A 63 yr old male resident of coochbehar came to opd with 

CHIEF COMPLAINTS :

Skin lesions since 2 years.

HOPI: 

The patient was apparently asymptomatic 2 yrs ago then he noticed patchy, hyperpigmented lesion on right knee joint (around Patella),which is of size(4x5cm) then after 3 months he noticed another lesion in left knee(around patella region) of size (3x4cm) , then again after 6 months he noticed similar kind of lesion on the right and left elbow joints which is of size (3x3) cm ,and a lesion at the forehead (at hairline)of size (3x3)cm ,surface and skin around the lesion is appearing normal, associated with itching he did not care about those lesions at that time as it was not associated with pain,but when his neighbours noticed and asked him repeatedly about the lesions then he consulted a physician, where he was give a ointment Tenovate , after using ointment the size of lesion got reduced to present size.








SEQUENCE OF EVENTS:


1995

In the year of 1995, when he used to stay in Assam, he noticed a swelling on the right great toe at medial side associated with pain which was insidious in onset and gradually progressive in nature, and later also noticed swelling and pain in the left great toe, alternating with right toe and on his friends advice he took a medication (tab.esgipyrin) which got him relieved in 3-4 days.

2003

In the year of 2003 when he moved to West Bengal, due to his recurring problem of swelling and pain he then consulted a orthopedician, after going through investigations,got to know about his high Uric acid levels and was diagnosed with gouty arthritis. And was prescribed with medication (tab.zyloric 100mg)  and was also advised to avoid foods like tomato,meat, seafood, soya bean and some other food which used to act as triggering factors for his high uric acid levels.

2004-2018

In this meanwhile he had no issues with the swelling and pain problem so had not taken any medicines regarding it nor visited any doctor 

2018

In the year of 2018, as swelling and pain reaccured, he started taking homeopathic medicine, later when pain was severe and he was unable to move out of the house he then consulted his family physician who advised him  to take tab.febuxostat 40mg.

2021 

He then noticed about the skin lesions of knee ,elbow and forehead  and visited a doctor where he was prescribed with ointment tenovate which caused decreased in lesions to present size.

2023

He now visited dermatologist in our hospital about the same complaint of skin lesions and was prescribed with medication and was diagnosed as Chronic plaque psoriasis was given medication of Venusia max lotion, topisal 6%lotion ,clobetacol ointment, tab.teczine 10mg 

PAST HISTORY:

He is known case of hypertension since 3 years for which he is using Tab.amlodepine. 
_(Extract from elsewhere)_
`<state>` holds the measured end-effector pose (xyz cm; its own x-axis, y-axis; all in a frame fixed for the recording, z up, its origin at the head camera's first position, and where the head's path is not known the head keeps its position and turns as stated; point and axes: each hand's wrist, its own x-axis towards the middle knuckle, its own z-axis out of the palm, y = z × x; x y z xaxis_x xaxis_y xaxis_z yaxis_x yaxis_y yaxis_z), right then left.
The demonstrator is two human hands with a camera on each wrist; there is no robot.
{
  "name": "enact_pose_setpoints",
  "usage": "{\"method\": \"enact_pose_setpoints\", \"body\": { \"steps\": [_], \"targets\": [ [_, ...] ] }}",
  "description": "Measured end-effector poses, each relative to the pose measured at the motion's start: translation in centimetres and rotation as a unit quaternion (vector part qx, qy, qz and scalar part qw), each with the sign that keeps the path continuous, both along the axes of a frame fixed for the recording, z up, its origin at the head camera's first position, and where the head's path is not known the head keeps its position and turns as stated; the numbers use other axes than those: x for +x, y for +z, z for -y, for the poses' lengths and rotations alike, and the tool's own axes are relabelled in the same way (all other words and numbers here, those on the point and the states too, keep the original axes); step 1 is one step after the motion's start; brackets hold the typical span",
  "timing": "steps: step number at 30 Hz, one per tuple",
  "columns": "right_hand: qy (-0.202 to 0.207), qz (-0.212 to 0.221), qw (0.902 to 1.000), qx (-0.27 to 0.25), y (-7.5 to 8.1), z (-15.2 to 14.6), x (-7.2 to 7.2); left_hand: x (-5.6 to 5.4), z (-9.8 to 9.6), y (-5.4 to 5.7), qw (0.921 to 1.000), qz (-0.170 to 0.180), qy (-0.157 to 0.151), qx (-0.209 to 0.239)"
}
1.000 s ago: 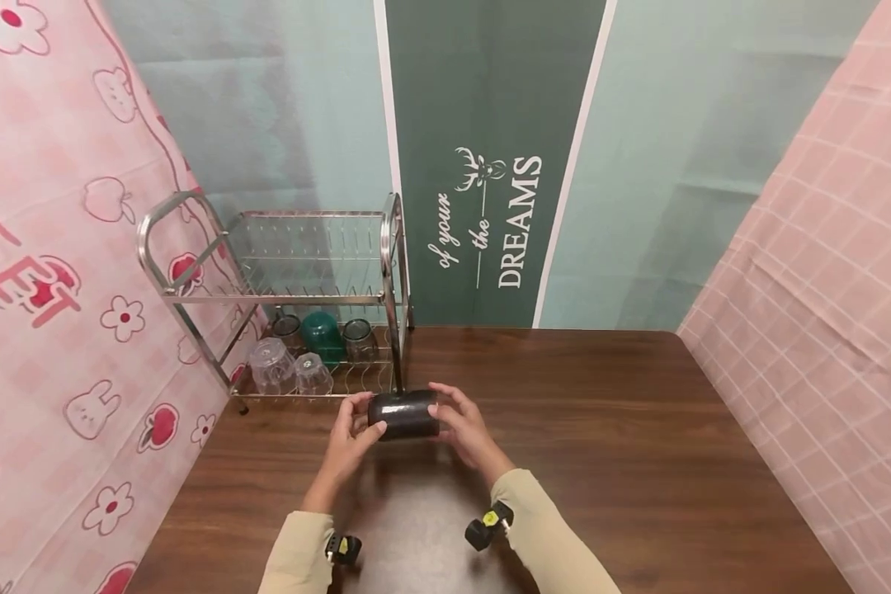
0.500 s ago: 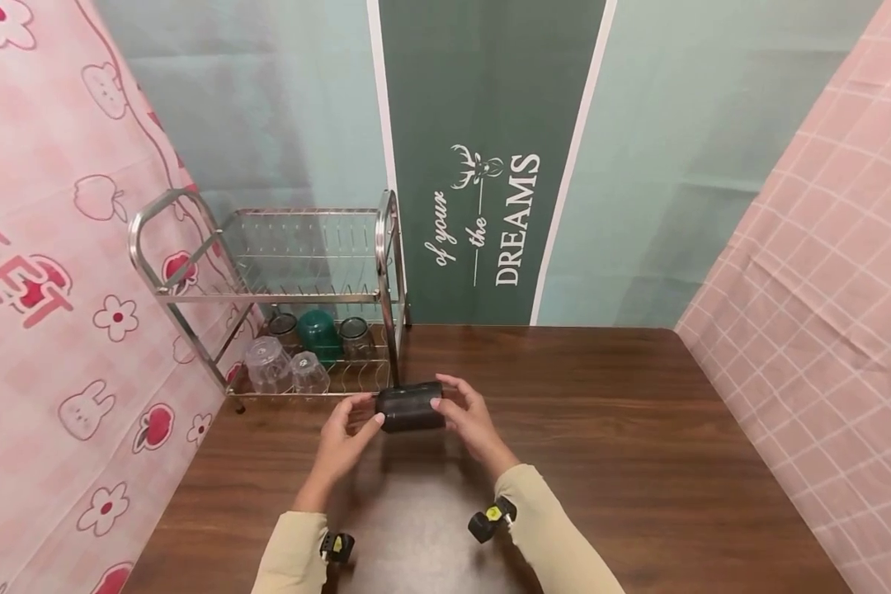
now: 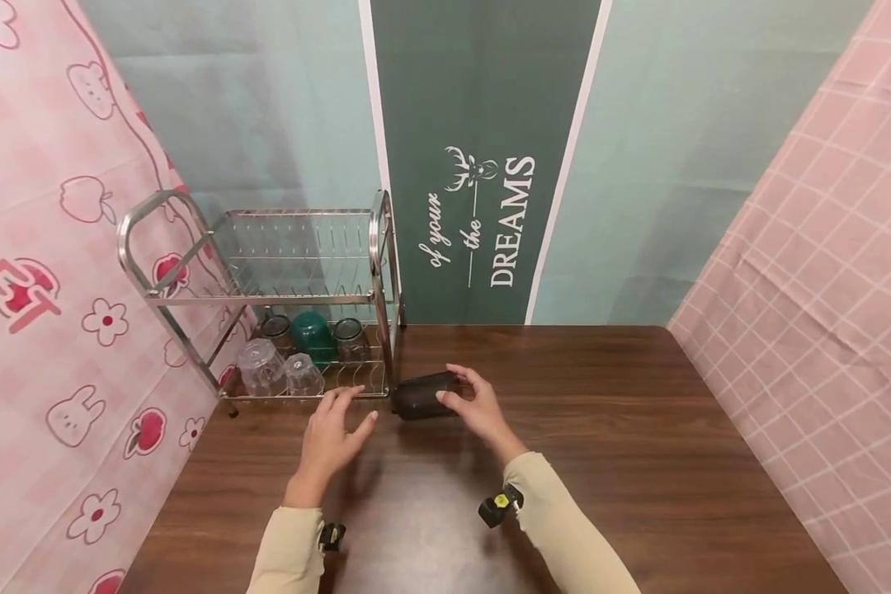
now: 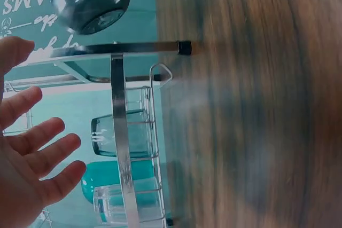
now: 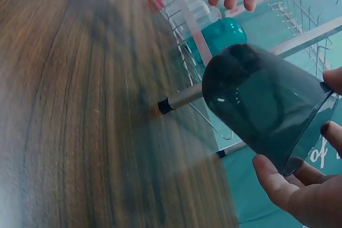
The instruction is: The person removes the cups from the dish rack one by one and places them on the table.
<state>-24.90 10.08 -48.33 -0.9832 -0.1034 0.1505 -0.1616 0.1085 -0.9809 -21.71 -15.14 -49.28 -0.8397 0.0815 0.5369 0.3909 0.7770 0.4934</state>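
A dark see-through drinking glass (image 3: 421, 398) lies sideways in the air near the rack's front right leg. My right hand (image 3: 479, 407) pinches it at its open rim; in the right wrist view the thumb and fingers of this hand (image 5: 304, 190) sit around that rim, and the base points toward the rack. My left hand (image 3: 331, 437) is apart from the glass, to its left, fingers spread and holding nothing. The left wrist view has those spread fingers beside the rack, with the base end of the glass (image 4: 88, 4) at the top.
A two-tier metal dish rack (image 3: 267, 299) stands at the back left. On its lower tier are upturned cups: a teal one (image 3: 313, 337), clear ones (image 3: 261, 367) and dark ones (image 3: 351, 338). Curtains hang behind and beside the wooden table (image 3: 579, 429).
My left hand has let go of the glass and drawn away to the left. My right hand alone now holds it, slightly farther from me. The camera view has shifted a little.
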Motion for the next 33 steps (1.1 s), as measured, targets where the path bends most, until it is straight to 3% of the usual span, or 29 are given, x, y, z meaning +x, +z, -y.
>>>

He is not a known case of diabetes mellitus, thyroid abnormalities,asthma, CAD,epilepsy. No history of surgeries 

DAILY ROUTINE:

He wakes up at 5-6 am in the morning and do his daily courses and goes for short walk, and at 8-9am he has his breakfast, and then he goes to the garment shop which he owns and sit there until 12pm and then he goes home for lunch and after lunch he relaxes for 1hr and take care of his garment shop until 5pm then he comes home and have tea and biscuit then later in the evening he stays in the shop and at 7pm he will come back to home for his dinner later he watches to until he falls asleep (11pm)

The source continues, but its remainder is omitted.